Painting a Knife?

Joined
Oct 30, 2005
Messages
2
I want to put a matte black paint on one of my knife blades but the paint will not stick. Can someone tell me how to get the paint to stick. I think I am not preping it right.
 
Go to www.molyresin.com and check out the product and the prep. instructions. I've refinished a couple AR15s with it and understand Wilson Combat and other OEMs use it. It is good stuff.

I'm not associated with the manufacturer - I've just had good luck with the stuff.
 
I used OD Krylon on a blade with decent results. Maybe sand it with finegrit paper so the paint has something to adhere to.
 
Any paint you put on the blade will wear off, unless you are cutting things much softer than paint!
Bill
 
Check out Kalguard Gunkote, which is used by Chris Reeve among others as a protective blade coating. I have heard from a knifemaker who uses it that prep is fairly critical and that using their K-Phos primer is highly recommended.

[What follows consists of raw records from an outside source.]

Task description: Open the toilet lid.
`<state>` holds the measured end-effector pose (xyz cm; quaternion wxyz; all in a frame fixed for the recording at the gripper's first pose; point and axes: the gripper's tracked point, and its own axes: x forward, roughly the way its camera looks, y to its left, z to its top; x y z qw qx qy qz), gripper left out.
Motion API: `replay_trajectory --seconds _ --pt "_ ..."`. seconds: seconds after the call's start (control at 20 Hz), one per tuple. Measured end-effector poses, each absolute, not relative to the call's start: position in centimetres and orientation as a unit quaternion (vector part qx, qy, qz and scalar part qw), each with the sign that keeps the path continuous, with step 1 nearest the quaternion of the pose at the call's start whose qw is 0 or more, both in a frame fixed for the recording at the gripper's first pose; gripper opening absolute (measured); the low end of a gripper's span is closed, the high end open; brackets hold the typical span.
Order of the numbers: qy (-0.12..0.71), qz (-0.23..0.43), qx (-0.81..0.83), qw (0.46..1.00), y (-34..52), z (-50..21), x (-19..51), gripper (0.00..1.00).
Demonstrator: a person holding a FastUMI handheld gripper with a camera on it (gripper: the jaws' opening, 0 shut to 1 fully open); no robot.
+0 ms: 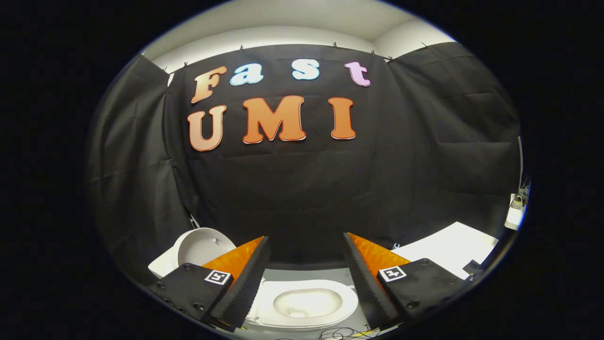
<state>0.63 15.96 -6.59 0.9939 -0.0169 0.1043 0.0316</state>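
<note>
the gripper [306, 245] hangs above the toilet with its two fingers [245, 283] spread wide apart, nothing between them and nothing touched. down in the gap between the fingers sits the toilet bowl [306, 302], its white seat ring lying flat around the open basin, so the bowl is uncovered. the toilet lid [200, 248] stands raised off to the left of the bowl, just beyond the left finger, its pale rounded underside turned toward the camera; the finger hides its lower edge, so where it joins the toilet can't be made out. the lid is well clear of both fingers' tips.

behind everything the black cloth wall [302, 189] hangs in folds, pinned along its top edge under a pale ceiling. to the right, beyond the right finger, a white flat surface [448, 250] runs along the foot of the cloth, like a low table or board, tilted away in the curved view. further right, a small white shelf [515, 212] carries some little object too small to tell. on the grey floor just below the bowl lies a tangle of thin cables [344, 334], dark with a yellow strand among them. each finger carries a small square black-and-white marker [218, 277] on its base
</note>
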Motion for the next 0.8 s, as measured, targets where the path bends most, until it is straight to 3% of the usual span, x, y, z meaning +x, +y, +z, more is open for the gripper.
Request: replay_trajectory --seconds 0.8 --pt "0.102 0.012 -0.016 0.995 13.9 -6.4 0.9 0.98"
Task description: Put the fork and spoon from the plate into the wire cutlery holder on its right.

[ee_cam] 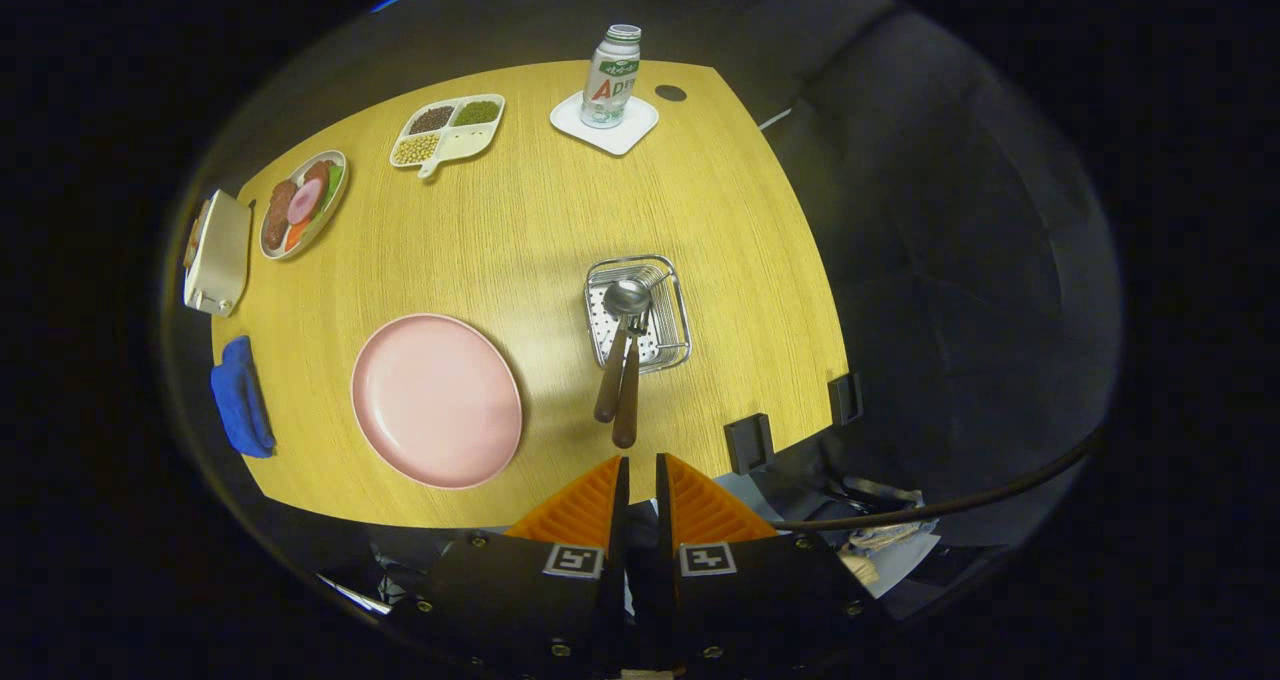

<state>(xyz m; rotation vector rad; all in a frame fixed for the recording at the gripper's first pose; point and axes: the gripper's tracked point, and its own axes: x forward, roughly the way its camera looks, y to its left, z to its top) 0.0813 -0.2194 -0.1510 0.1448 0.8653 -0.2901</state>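
Observation:
The pink plate [436, 400] lies bare on the wooden table [560, 210], left of and ahead of my fingers. To its right stands the wire cutlery holder [638, 312]. The spoon [622, 332] and the fork [632, 385] lean in it, heads inside the basket and brown handles sticking out toward me over its near rim. My gripper [641, 472] is held high above the table's near edge, just short of the handle ends. Its fingers are close together with nothing between them.
A bottle [611, 75] stands on a white coaster at the far side. A divided tray of beans [448, 130], a plate of food [303, 204], a white box [218, 252] and a blue cloth [241, 396] line the left. Two dark clamps [750, 442] grip the near-right edge.

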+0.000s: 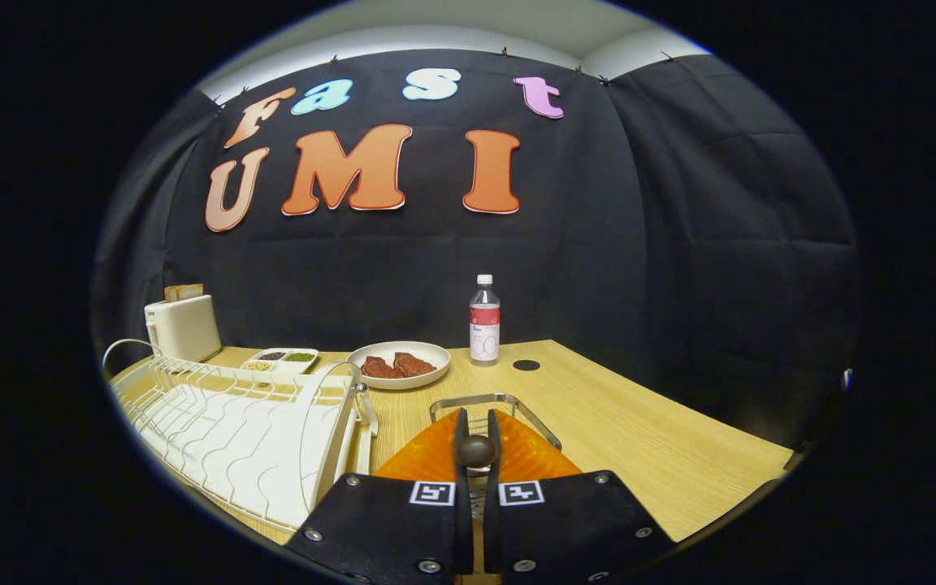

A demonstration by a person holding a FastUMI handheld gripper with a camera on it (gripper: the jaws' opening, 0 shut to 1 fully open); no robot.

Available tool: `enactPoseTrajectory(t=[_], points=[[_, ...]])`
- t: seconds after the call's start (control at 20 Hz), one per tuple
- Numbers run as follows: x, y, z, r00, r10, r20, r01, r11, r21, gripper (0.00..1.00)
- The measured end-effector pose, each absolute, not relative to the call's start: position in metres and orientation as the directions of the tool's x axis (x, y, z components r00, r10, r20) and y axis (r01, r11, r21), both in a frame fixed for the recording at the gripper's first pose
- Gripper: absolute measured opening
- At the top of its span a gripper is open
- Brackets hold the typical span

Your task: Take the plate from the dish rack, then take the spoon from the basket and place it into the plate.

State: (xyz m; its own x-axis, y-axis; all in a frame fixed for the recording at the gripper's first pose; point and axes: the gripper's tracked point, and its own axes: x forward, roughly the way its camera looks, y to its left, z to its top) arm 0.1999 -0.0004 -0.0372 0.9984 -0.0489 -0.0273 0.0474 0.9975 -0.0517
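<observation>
Pinching a dark rounded end, most likely the spoon's [475,450] handle tip, the gripper [475,443] has both fingers pressed against it with almost no gap. Just under and ahead of the fingers lies the orange plate [529,455], with the wire basket [494,400] rim showing right beyond it. The white rack [232,422] stands close to the left of the fingers, empty of plates.

The grip looks slight (only the rounded tip is caught), so the spoon could swing or slip out if tilted quickly, and it might land off the plate. Its hidden bowl could also snag the basket wire. Room is tight on the left beside the rack; to the right the table [647,439] lies bare up to its near edge. Well beyond the fingers stand a dish of meat [400,365] and a bottle [484,321].
</observation>
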Motion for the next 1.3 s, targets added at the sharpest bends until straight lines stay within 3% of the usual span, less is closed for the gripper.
enactPoseTrajectory(t=[0.7, 1.3], points=[[0.140, -0.003, 0.049, 0.993, -0.033, 0.109, 0.039, 0.998, -0.052, 0.05], [0.014, 0.091, 0.071, 0.976, 0.154, 0.151, -0.143, 0.986, -0.083, 0.05]])
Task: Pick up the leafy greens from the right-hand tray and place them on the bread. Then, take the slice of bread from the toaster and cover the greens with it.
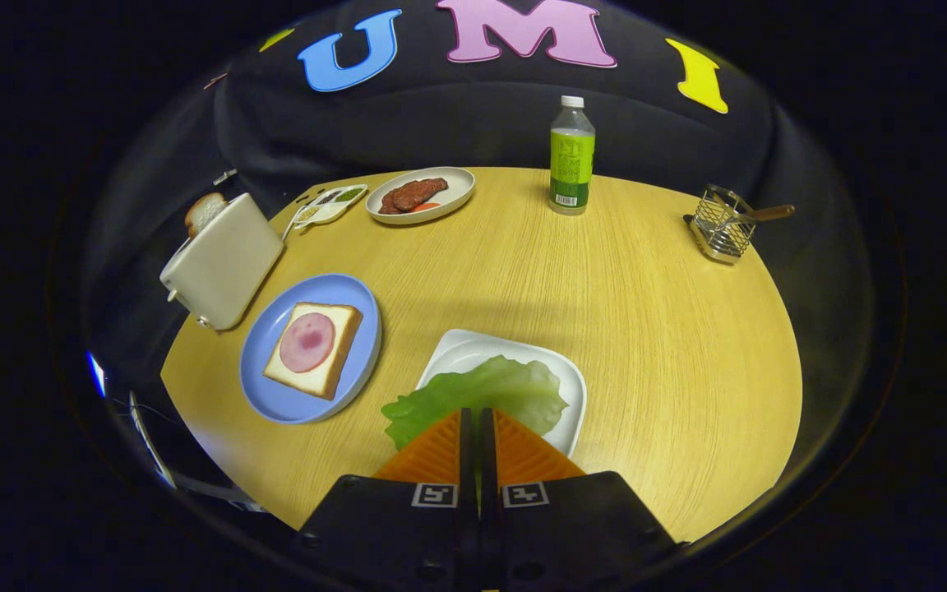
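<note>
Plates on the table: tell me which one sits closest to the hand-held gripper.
The white square plate under the lettuce leaf, just ahead of the hand-held gripper, whose fingers are closed on the leaf. The blue plate and the oval meat plate lie farther off.

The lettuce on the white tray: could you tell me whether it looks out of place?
Slightly: the lettuce overhangs the white tray's near-left edge onto the table, with the gripper shut on it.
</note>
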Motion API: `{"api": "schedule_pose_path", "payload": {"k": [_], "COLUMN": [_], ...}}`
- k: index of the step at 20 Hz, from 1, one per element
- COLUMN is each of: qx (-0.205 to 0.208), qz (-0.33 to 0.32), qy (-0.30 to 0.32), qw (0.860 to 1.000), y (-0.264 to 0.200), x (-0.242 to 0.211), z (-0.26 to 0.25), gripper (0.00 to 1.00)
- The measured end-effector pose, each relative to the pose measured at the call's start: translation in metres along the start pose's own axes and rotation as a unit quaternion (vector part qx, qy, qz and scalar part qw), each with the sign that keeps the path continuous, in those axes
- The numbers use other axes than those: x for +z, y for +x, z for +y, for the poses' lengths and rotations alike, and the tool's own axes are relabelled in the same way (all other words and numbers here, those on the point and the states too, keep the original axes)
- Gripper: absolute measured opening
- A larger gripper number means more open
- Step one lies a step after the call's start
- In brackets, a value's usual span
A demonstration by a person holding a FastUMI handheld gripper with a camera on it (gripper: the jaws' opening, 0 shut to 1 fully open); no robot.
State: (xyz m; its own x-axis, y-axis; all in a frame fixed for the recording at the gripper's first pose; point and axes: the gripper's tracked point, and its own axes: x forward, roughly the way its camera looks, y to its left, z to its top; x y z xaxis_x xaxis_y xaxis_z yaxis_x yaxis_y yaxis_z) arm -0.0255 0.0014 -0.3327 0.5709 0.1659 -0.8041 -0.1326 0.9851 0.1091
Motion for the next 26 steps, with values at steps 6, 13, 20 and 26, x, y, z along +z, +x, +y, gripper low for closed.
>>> {"api": "schedule_pose_path", "payload": {"k": [6,13,20,26], "qx": [-0.003,0.021,0.069,0.111], "qz": [-0.026,-0.065,-0.068,-0.051], "qy": [0.001,-0.024,-0.049,-0.052], "qw": [1.000,0.997,0.994,0.991], "y": [-0.026,-0.054,-0.041,-0.004], "x": [0.028,0.080,0.104,0.096], "z": [0.010,0.056,0.129,0.184], "gripper": [0.05,0.05,0.05,0.05]}}
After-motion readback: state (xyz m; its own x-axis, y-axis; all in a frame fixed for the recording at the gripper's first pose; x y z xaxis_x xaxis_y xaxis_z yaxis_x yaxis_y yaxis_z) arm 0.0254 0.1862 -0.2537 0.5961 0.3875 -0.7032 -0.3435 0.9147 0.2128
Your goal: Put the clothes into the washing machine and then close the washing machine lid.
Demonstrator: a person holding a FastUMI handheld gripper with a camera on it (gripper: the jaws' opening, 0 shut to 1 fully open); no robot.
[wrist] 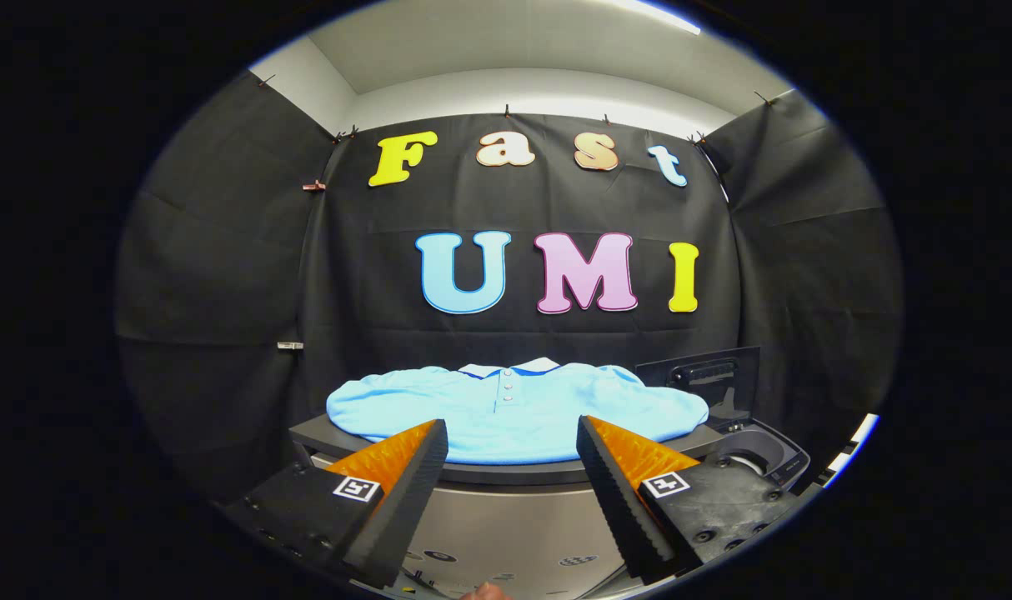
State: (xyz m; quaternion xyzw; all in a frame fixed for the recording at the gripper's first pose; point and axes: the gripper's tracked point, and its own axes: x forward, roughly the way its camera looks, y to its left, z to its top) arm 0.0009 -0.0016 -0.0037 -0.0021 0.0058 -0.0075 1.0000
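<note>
Hovering with fingers spread, pinching nothing
Hand-held gripper (513, 450) hangs with its ridged fingers wide apart; just beyond them a light blue polo shirt (518, 404), soft knit with white collar and buttons, lies flat, long axis running crosswise, on the dark table (506, 473). To the right sits the washing machine (743, 417), lid raised
</note>
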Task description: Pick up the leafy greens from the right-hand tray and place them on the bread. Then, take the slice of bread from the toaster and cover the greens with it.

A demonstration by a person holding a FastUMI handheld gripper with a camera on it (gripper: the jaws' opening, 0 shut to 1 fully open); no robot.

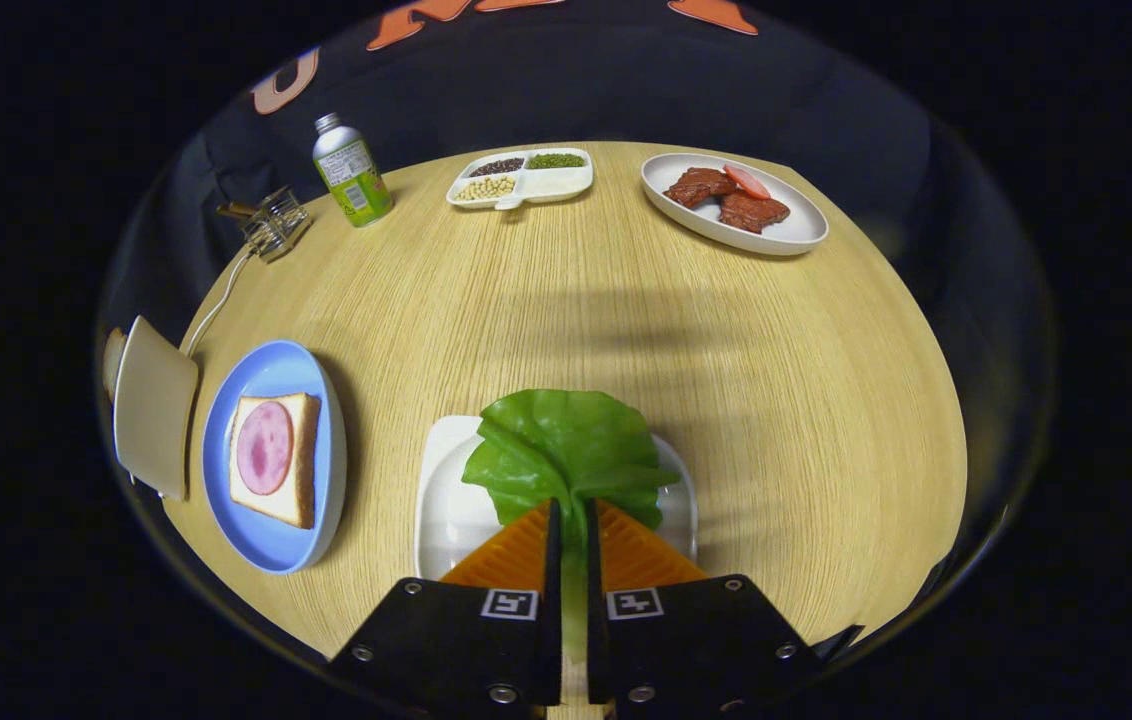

http://www.kgcoatings.com/gunkote.html

The general process seems to be: clean thoroughly, prime with K-Phos, paint on the GunKote, bake in oven at the mfr's recommended time/temp. If you want more than one color, repeat the last two step for each color.
 
I like to blue my carbon blades with Birchwood Casey's Gun Blue at Wal-Mart for $3. I'v blued a shotgun with it also, it gives pretty good results.
 
Bill DeShivs said:
Any paint you put on the blade will wear off, unless you are cutting things much softer than paint!
Bill

Very true. Another type of coating would be much better, as already mentioned.

I will add my .02 since I paint cars for a living and had to learn certain stuff in school. If anyone wanted to paint a blade that will never see use, a self etching primer is the best undercoat. It has acids that etch and grab the metal for a good bond. Spray paint is nowhere near as good as todays automotive basecoat/clearcoat as far as durability/scratch resistance goes, but they are much more expensive and need a spray gun to apply.

The main problem with any paint is that there would be an edge to the paint where the edge bevel would be. When paint gets an edge, it will chip.
 
ok.... 20 years exp in painting metals will give you this advice.... either self etching oil based paint or epoxy based.... nothing else will realy work
 
There are few (if any) coatings that will hold up on a blade that will be used.
Some of the titanium nitrides may work. Even hard chrome will scar. Bluing is only as hard as the blade steel, and the OTC "cold blues" will wear quickly. Paints chip and wear. Teflon comes off eventually.
So, why bother? If the knife is for display, just hit it with Krylon-at least you can touch it up easily. I don't like coated blades, why try to make steel look like plastic?